That moment is the core of my conversation with Franziska Gonder. In her framing, leadership gets more useful when it includes interoception, self-inquiry, and the willingness to feel what is happening without bracing. Stronger inner contact tends to unlock more relational range.
A quick evidence note. Research on interoception and chronic stress supports the adjacent mechanisms (body-signal awareness, emotion regulation, the physiological costs of prolonged stress) but does not prove every coaching claim in this episode as settled fact.1 The practical through-line holds: leaders who notice their own system earlier usually have more choice in how they respond. 1The page target is "embodied leadership." The lived question underneath it is simpler: can I stay connected to myself while I'm with other people?

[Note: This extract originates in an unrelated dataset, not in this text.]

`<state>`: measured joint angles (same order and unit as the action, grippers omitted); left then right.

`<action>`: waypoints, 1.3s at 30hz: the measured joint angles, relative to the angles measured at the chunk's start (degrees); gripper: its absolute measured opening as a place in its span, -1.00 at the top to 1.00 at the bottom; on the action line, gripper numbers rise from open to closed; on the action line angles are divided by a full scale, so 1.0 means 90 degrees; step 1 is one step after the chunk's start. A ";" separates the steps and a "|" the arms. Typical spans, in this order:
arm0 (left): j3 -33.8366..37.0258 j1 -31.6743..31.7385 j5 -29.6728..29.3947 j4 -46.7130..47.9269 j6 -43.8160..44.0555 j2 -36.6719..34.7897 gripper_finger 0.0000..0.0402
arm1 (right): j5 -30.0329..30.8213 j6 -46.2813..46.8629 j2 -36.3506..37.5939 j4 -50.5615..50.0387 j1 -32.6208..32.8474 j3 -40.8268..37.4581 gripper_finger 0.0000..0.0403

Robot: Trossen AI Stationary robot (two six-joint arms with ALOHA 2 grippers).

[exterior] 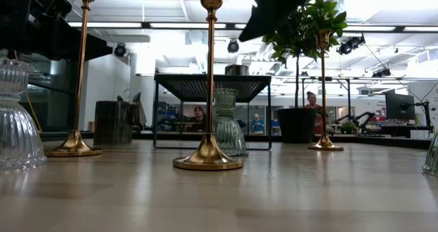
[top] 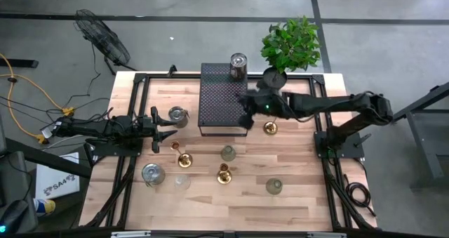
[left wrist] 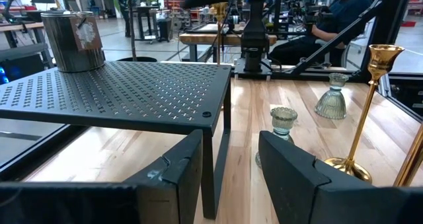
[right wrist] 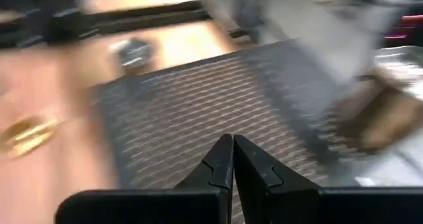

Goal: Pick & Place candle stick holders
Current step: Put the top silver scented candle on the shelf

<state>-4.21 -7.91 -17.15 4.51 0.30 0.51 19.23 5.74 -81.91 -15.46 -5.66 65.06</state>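
Seen from above, the right gripper (top: 245, 113) hangs over the right edge of the black perforated metal box (top: 223, 97), which stands at the far middle of the pale wooden table (top: 302, 196); the right wrist view shows its two dark fingers (right wrist: 218, 163) pressed together with nothing between them, the perforated top blurred beneath. A silvery round cup holder (top: 238, 65) stands on the far end of that box, near the black-potted green plant (top: 291, 45) at the table's far right corner. The left gripper (top: 160, 131) lies low at the table's left side, its jaws apart and empty, pointing toward the box; a silvery round holder (top: 178, 116) sits just beside it. Three shiny brass-gold candle stick holders with round bases and slender stems stand on the wood: one near the left gripper (top: 183, 158), one in the middle (top: 224, 174), and one just right of the box (top: 269, 128), near the right gripper. Squat clear-glass cups are spread around them: one between the box and the middle brass holder (top: 228, 153), one at the near left (top: 151, 173), a fainter one beside it (top: 182, 182), and one toward the near right (top: 273, 187). In the low view, the middle brass holder (exterior: 208, 153) stands in front of a ribbed glass cup (exterior: 226, 126).
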 joint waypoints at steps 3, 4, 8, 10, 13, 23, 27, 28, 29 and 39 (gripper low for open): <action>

Boundaries get easier when you can feel yourself
One of the most useful reframes Franziska offers is her distinction between boundaries as a power move and boundaries as a relationship enabler.
If I can feel my own stress response in real time, I am less likely to interpret your mood as a threat to me. That extra beat of awareness creates different options. Instead of hardening or going invisible, I might say:
- "This feels like a hard day. Do we want to postpone?"
- "Is there anything you want to name before we begin?"
- "Should we turn this into a walking meeting and lighten the load a bit?"
The shift is subtle but real. Endless accommodation misses the point entirely. Responding from contact rather than reflex is what changes things.
Franziska connects this to relational capacity more broadly: if I can witness heaviness, joy, frustration, or intensity in myself without collapsing into it, I become more able to witness those states in someone else without making them mine. In practice, that looks like better conflict tolerance, cleaner conversations, and less performative "I'm fine" energy floating around a team.
Chronic performance mode shrinks peripheral vision
Franziska names something many high-achievers will recognise: living in a chronic performance zone.
Her image is peripheral vision. Narrow performance focus is useful in short bursts. When it becomes your default, life starts to feel like tunnel vision powered by cortisol and adrenaline. The bigger picture disappears. Recovery disappears with it.
I drew an athletic analogy here. Elite performers spend surprisingly little time in actual performance. Most of the craft lives in training and recovery. Leaders often invert that ratio and then wonder why the body protests.
That protest shows up as persistent tension, insomnia, emotional flatness, or the sense that you are achieving plenty while losing contact with your own life. Research on allostatic load backs this up: prolonged stress exposure accumulates across systems, with burnout symptoms often running alongside measurable physiological strain.2
The earlier you widen the frame, the less the body has to yell.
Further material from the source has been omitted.